Output the lines of the records exactly, from the first through the one containing "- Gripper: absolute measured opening". Omit all pictures.

━━ Data to use ━━

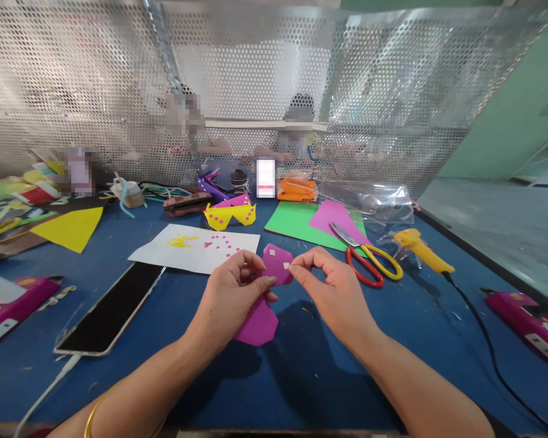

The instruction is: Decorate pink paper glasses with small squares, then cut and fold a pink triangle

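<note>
My left hand (231, 292) pinches a magenta foam cut-out (261, 319) shaped like glasses and holds it just above the blue table. Small white squares dot the cut-out's upper lobe. My right hand (331, 286) is closed in a pinch at the cut-out's upper right edge, its fingertips touching a tiny white square there. A white paper sheet (196, 248) with yellow and pink bits lies just behind my hands. Yellow foam glasses (231, 216) sit farther back.
A phone (112, 307) on a cable lies to the left. Red and yellow scissors (369, 261) and a yellow glue gun (422, 249) lie to the right by green and pink sheets (296, 222). Pink devices sit at both table edges. A perforated metal screen stands behind, with people beyond it.
</note>
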Available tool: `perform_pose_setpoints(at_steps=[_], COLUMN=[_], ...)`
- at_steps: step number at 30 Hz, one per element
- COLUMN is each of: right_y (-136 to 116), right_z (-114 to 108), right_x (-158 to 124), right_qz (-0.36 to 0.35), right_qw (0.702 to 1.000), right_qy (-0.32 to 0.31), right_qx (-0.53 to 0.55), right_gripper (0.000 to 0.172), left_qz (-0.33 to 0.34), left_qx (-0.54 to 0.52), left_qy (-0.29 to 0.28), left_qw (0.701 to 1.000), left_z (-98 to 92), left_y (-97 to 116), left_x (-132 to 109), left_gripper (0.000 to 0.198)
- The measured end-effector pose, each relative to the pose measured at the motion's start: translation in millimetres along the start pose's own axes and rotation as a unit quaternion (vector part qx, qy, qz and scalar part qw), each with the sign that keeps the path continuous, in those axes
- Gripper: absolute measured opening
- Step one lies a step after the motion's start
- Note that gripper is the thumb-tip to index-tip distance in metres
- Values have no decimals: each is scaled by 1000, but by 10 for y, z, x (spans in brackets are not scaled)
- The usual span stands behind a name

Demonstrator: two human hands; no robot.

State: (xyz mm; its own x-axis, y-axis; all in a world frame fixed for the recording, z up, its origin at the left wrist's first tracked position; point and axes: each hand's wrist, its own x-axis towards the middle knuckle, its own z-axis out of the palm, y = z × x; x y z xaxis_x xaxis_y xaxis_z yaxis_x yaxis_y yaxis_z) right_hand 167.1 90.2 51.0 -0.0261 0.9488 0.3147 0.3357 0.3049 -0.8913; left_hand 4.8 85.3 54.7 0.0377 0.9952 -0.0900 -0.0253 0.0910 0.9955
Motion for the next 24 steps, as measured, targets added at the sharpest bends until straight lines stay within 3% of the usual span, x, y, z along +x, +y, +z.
perform_pose_setpoints(at_steps=[4,8,17,24], right_y=[17,45,65,54], right_z=[26,55,90,74], right_x=[-2,-5,-4,-11], right_qz=[-10,-28,-26,7], right_qw=[1000,1000,1000,999], right_qy=[7,9,8,-11], right_qx=[1,-8,-3,39], right_gripper=[13,14,13,13], left_qz=[-6,-7,-50,-43], left_qx=[-3,-9,-16,-7], left_qy=[7,-26,-33,-33], left_qw=[1000,1000,998,999], left_z=[13,12,8,0], left_y=[-6,-19,10,13], left_x=[2,2,-37,-38], left_gripper=[38,49,16,17])
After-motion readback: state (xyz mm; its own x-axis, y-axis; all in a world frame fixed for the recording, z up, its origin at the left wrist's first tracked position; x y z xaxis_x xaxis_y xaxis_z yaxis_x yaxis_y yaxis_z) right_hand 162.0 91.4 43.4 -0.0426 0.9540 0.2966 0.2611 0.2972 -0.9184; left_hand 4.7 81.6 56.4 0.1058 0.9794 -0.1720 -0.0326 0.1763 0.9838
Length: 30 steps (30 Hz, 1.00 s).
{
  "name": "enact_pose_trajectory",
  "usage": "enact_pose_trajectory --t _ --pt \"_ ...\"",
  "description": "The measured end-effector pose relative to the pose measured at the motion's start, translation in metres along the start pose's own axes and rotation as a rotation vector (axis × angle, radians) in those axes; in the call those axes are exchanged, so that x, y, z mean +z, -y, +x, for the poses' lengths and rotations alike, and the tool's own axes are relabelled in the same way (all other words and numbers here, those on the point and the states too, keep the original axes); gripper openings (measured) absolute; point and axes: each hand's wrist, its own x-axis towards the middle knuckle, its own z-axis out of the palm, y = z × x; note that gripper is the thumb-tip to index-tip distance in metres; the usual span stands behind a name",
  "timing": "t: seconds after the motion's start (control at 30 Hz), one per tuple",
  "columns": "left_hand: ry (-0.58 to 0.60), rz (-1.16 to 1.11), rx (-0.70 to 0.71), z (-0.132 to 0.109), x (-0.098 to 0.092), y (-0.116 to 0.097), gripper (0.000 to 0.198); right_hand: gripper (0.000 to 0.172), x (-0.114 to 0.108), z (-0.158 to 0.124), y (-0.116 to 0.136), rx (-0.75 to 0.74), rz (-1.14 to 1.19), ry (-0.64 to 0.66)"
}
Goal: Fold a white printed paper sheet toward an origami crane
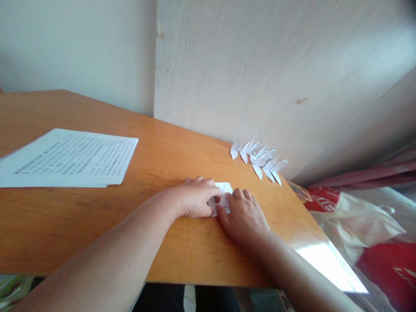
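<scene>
A small folded piece of white printed paper (223, 187) lies on the wooden table (182, 242), partly covered by my fingers. From the left, my left hand (197, 197) grips its edge, the thumb and fingers closed on it. My right hand (243, 216) rests on the paper's right side, with thumb and bent fingers pressed against it. Farther back on the right, several folded paper pieces (260, 160) with pointed ends stand in a row near the table's edge.
A stack of printed sheets (78, 156) lies at the left of the table. Behind the table rise a pale wall (81, 47) and a light wooden panel (227, 65). Red and white bags (364, 225) sit beyond the right edge.
</scene>
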Motion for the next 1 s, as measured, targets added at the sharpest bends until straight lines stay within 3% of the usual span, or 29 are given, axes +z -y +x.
enact_pose_trajectory --t 0.47,1.0 --pt "0.047 -0.053 0.045 0.000 0.000 0.012 0.039 0.044 -0.002 -0.004 0.003 -0.008 -0.006 -0.017" --pt "0.007 -0.083 0.026 0.008 0.008 0.019 0.030 0.056 -0.005 -0.007 0.005 0.000 0.009 -0.002"
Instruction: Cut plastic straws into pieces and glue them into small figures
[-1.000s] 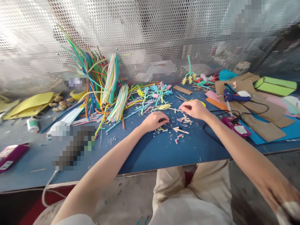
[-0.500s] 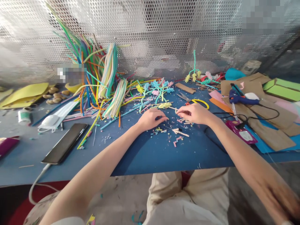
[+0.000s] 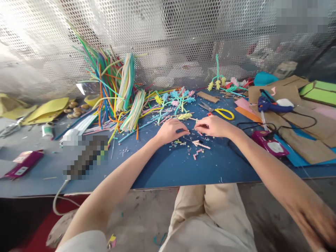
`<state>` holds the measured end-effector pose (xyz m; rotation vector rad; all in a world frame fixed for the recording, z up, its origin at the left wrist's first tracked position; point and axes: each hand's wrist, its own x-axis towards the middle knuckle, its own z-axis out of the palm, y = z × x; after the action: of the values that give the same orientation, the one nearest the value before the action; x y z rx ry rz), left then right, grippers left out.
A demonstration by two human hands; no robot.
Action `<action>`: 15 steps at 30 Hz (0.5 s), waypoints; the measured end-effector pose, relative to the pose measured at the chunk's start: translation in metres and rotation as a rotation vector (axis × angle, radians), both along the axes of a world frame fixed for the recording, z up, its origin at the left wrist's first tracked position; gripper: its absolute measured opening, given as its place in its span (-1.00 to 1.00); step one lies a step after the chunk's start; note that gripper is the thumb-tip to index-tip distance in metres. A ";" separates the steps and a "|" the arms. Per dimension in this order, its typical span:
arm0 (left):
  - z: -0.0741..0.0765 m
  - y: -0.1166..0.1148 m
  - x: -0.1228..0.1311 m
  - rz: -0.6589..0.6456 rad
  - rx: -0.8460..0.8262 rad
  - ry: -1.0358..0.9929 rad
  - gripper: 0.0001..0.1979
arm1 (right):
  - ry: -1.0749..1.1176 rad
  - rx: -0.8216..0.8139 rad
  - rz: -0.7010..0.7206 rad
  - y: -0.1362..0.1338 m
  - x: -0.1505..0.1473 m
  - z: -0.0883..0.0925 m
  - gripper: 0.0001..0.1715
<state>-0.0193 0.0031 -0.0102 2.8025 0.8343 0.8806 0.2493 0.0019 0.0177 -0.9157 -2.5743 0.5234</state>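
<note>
My left hand (image 3: 172,131) is low over the blue tabletop, its fingers curled and thumb tip meeting them. Opposite it, my right hand (image 3: 213,126) pinches with thumb and forefinger. Whatever sits in either pinch is too small to make out. Just below both hands lies a pale pink pipe cleaner piece (image 3: 201,144) among short cut bits (image 3: 198,153). Behind the hands rests a yellow fuzzy pipe cleaner flower (image 3: 185,116). Farther back stand blue and pink pipe cleaner flowers (image 3: 180,96) on mint stems. Scissors with yellow handles (image 3: 224,113) lie beyond my right hand.
Bundled pipe cleaners (image 3: 127,82) stand at the back left, before a perforated metal sheet (image 3: 178,42). A blue glue gun (image 3: 273,105), its cable, a magenta box (image 3: 271,143) and brown card (image 3: 309,140) fill the right. A purple packet (image 3: 25,162) lies far left.
The view has shifted, so the table's left side shows more. My right hand has come slightly nearer my left; both keep their pinched shape.
</note>
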 end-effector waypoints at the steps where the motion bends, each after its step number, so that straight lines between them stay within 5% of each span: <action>1: 0.000 -0.001 0.001 0.000 0.007 0.006 -0.75 | 0.005 0.007 -0.006 0.001 0.001 -0.001 -0.67; 9: 0.003 -0.003 0.002 -0.030 -0.015 -0.006 -0.75 | -0.008 -0.055 -0.067 0.008 0.010 -0.009 -0.66; 15: 0.000 0.000 0.002 -0.056 -0.035 -0.007 -0.80 | 0.036 -0.018 0.041 0.009 0.012 -0.008 -0.45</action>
<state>-0.0175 0.0027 -0.0097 2.7765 0.7590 0.8592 0.2617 0.0107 0.0096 -0.8536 -2.5641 0.5703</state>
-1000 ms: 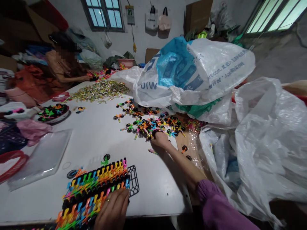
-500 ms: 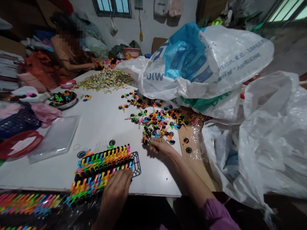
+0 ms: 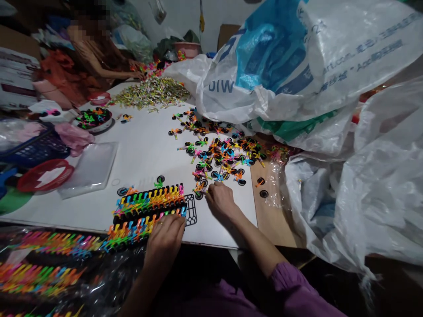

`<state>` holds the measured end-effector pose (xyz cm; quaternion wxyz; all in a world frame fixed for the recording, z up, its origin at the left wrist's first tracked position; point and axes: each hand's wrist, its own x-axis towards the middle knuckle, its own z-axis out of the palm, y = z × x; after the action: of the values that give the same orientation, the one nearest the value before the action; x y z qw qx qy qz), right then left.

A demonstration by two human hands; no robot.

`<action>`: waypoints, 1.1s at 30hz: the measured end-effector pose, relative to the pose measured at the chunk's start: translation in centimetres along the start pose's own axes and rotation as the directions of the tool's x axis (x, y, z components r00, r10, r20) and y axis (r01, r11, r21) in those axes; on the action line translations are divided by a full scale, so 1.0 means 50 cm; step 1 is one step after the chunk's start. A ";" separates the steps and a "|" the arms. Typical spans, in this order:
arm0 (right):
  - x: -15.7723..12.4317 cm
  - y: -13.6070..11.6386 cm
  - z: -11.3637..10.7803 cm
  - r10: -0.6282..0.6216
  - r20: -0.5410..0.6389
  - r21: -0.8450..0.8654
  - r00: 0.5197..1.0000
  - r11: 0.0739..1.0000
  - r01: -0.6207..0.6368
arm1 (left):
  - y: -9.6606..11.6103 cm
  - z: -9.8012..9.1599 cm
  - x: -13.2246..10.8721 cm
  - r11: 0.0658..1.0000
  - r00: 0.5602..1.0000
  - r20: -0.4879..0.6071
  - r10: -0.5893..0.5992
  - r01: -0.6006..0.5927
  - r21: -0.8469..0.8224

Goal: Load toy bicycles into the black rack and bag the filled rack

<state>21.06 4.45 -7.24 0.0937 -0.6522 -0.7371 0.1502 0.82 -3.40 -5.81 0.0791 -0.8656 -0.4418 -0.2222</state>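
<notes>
Toward the left of the white, smooth surface (image 3: 142,154) sits a round red plastic basket (image 3: 24,182), with a flat, glossy clear plastic sheet (image 3: 94,169) beside it. Next come rows of bright toy bikes (image 3: 132,225), running left to right, and the left hand (image 3: 166,231) lies over the nearer row's right end; whether it grips cannot be told. A black openwork grid (image 3: 191,210) juts out past it. Farther right, one spoke-wheeled toy bike (image 3: 199,189) lies just left of the right hand (image 3: 222,200), the nearer one, whose fingers look pinched on it; its wheel-to-wheel axis points roughly away from the person. Beyond spreads a tangled pile (image 3: 221,152), then a crinkled, translucent white sack (image 3: 383,176).
</notes>
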 end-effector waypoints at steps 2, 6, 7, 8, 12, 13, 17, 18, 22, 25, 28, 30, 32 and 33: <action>0.001 -0.001 -0.003 0.010 -0.015 -0.020 1.000 1.000 -0.010 | -0.004 -0.012 0.020 0.994 0.996 -0.031 -0.082 0.080 -0.079; 0.009 0.006 -0.011 0.066 -0.028 0.269 0.997 0.961 -0.056 | -0.035 -0.024 0.084 0.956 0.963 -0.109 -0.245 0.221 -0.192; 0.010 0.005 -0.007 0.062 -0.020 0.415 0.998 0.909 -0.048 | -0.046 -0.020 0.099 0.956 0.967 -0.082 -0.243 0.224 -0.191; 0.009 0.001 0.001 0.044 -0.014 0.552 0.999 0.833 -0.029 | -0.056 -0.012 0.112 0.958 0.973 -0.030 -0.227 0.218 -0.188; 0.003 -0.031 0.057 0.019 -0.032 0.729 0.999 0.685 0.010 | -0.080 0.033 0.130 0.969 0.973 0.204 -0.109 0.150 -0.198; 0.003 -0.040 0.071 0.041 -0.030 0.709 0.999 0.705 -0.008 | -0.082 0.041 0.128 0.969 0.971 0.217 -0.097 0.142 -0.201; 0.011 -0.062 0.103 0.047 -0.111 0.678 0.993 0.734 0.041 | -0.083 0.048 0.119 0.957 0.979 0.177 -0.102 0.145 -0.252; 0.014 -0.063 0.106 0.016 -0.132 0.663 0.991 0.745 0.076 | -0.083 0.046 0.119 0.951 0.980 0.166 -0.108 0.151 -0.271; 0.018 -0.059 0.119 -0.139 -0.134 0.488 0.981 0.852 0.187 | -0.080 0.037 0.119 0.939 0.977 0.142 -0.159 0.194 -0.285; 0.018 -0.064 0.128 -0.193 -0.111 0.320 0.975 0.922 0.219 | -0.076 0.042 0.118 0.944 0.980 0.140 -0.144 0.179 -0.278; 0.024 -0.083 0.127 -0.215 -0.066 0.206 0.974 0.953 0.224 | -0.076 0.051 0.119 0.952 0.984 0.127 -0.128 0.157 -0.262; 0.032 -0.091 0.121 -0.228 -0.040 0.174 0.973 0.957 0.232 | -0.079 0.057 0.119 0.959 0.985 0.110 -0.135 0.158 -0.237; 0.039 -0.083 0.107 -0.263 0.004 0.217 0.965 0.942 0.256 | -0.084 0.062 0.118 0.962 0.985 0.097 -0.143 0.162 -0.218; 0.043 -0.073 0.096 -0.288 0.033 0.268 0.957 0.925 0.269 | -0.086 0.064 0.117 0.963 0.985 0.098 -0.143 0.161 -0.215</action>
<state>15.79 5.75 -10.63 0.1725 -0.5171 -0.7988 0.2545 1.38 4.50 -6.27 -0.0534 -0.8408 -0.4823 -0.2401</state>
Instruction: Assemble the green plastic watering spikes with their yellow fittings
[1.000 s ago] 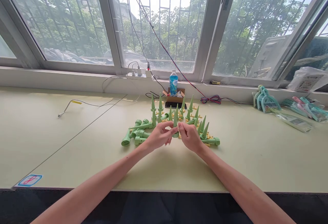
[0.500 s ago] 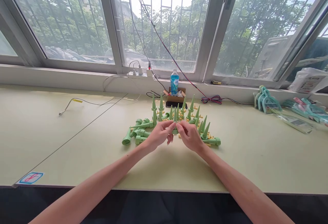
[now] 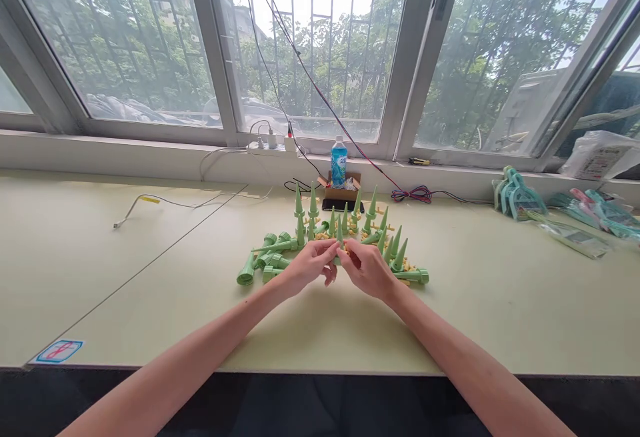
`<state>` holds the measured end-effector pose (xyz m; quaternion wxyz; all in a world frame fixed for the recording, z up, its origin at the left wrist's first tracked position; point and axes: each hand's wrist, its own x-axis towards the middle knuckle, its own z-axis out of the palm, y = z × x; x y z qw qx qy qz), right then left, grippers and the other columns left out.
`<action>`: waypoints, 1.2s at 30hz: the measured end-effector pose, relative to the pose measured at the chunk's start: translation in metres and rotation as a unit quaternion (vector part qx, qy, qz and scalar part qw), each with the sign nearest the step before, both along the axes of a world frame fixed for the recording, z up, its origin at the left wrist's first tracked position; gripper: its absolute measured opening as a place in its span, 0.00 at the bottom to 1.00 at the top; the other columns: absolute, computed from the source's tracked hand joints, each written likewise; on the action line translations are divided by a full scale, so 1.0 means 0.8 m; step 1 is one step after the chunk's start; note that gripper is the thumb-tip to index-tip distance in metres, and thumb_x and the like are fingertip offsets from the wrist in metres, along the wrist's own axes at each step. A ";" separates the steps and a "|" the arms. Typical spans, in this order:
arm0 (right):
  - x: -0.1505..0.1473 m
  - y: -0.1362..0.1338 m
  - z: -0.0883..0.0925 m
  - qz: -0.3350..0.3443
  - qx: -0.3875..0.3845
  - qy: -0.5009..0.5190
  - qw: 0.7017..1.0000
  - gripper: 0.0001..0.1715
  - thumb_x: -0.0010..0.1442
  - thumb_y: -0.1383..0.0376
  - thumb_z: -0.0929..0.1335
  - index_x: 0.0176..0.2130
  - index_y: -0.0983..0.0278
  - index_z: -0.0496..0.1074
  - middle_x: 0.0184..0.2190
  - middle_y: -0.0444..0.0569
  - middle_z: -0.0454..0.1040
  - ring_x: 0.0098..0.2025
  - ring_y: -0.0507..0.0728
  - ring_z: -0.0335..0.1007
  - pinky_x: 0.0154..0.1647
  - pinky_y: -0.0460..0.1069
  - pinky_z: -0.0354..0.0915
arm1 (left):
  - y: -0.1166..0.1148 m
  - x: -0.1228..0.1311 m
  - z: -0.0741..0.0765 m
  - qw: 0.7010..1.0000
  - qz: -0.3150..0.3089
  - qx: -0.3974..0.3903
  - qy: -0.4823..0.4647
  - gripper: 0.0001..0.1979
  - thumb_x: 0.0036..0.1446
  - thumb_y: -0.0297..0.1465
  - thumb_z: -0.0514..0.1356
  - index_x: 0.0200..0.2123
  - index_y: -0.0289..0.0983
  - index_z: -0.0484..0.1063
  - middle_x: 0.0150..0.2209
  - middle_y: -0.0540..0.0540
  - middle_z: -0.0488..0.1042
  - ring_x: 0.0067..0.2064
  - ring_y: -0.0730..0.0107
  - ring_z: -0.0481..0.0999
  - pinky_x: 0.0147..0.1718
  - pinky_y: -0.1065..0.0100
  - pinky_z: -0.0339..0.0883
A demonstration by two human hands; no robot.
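My left hand [image 3: 309, 266] and my right hand [image 3: 369, 269] meet at the middle of the table, fingers pinched together on one green cone spike [image 3: 340, 233] whose tip pokes up between them. Behind the hands stand several upright green cone spikes [image 3: 371, 203] with small yellow pieces [image 3: 409, 267] scattered among them. To the left of my left hand lie several green spikes on their sides [image 3: 265, 260]. One more lies flat to the right of my right hand [image 3: 414, 276].
A blue water bottle [image 3: 339, 163] stands by a small cardboard box [image 3: 343, 193] at the window sill. Cables [image 3: 190, 202] run across the left of the pale green table [image 3: 500, 303]. Teal packaged items [image 3: 520, 200] lie at the far right. A sticker [image 3: 57, 350] marks the front left edge.
Both hands have stayed together on the spike, with the fingers shifting slightly and the spike sitting lower between them. The view swayed a little and came back.
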<state>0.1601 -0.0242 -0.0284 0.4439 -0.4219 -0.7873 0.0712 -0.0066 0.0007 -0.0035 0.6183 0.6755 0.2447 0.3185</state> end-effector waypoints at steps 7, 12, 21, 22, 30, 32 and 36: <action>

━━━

> _Problem solution_:
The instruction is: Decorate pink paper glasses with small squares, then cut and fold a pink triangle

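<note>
My left hand (231, 292) pinches a magenta foam cut-out (261, 319) shaped like glasses and holds it just above the blue table. Small white squares dot the cut-out's upper lobe. My right hand (331, 286) is closed in a pinch at the cut-out's upper right edge, its fingertips touching a tiny white square there. A white paper sheet (196, 248) with yellow and pink bits lies just behind my hands. Yellow foam glasses (231, 216) sit farther back.
A phone (112, 307) on a cable lies to the left. Red and yellow scissors (369, 261) and a yellow glue gun (422, 249) lie to the right by green and pink sheets (296, 222). Pink devices sit at both table edges. A perforated metal screen stands behind, with people beyond it.
</note>
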Available tool: `perform_pose_setpoints(at_steps=[_], COLUMN=[_], ...)`
- at_steps: step number at 30 Hz, one per element
- COLUMN is each of: right_y (-136 to 116), right_z (-114 to 108), right_x (-158 to 124), right_qz (-0.36 to 0.35), right_qw (0.702 to 1.000), right_qy (-0.32 to 0.31), right_qx (-0.53 to 0.55), right_gripper (0.000 to 0.172), left_qz (-0.33 to 0.34), left_qx (-0.54 to 0.52), left_qy (-0.29 to 0.28), left_qw (0.701 to 1.000), left_z (-98 to 92), left_y (-97 to 116), left_x (-132 to 109), left_gripper (0.000 to 0.198)
- The measured end-effector pose, each relative to the pose measured at the motion's start: translation in millimetres along the start pose's own axes and rotation as a unit quaternion (vector part qx, qy, qz and scalar part qw), each with the sign that keeps the path continuous, in those axes
- Gripper: absolute measured opening

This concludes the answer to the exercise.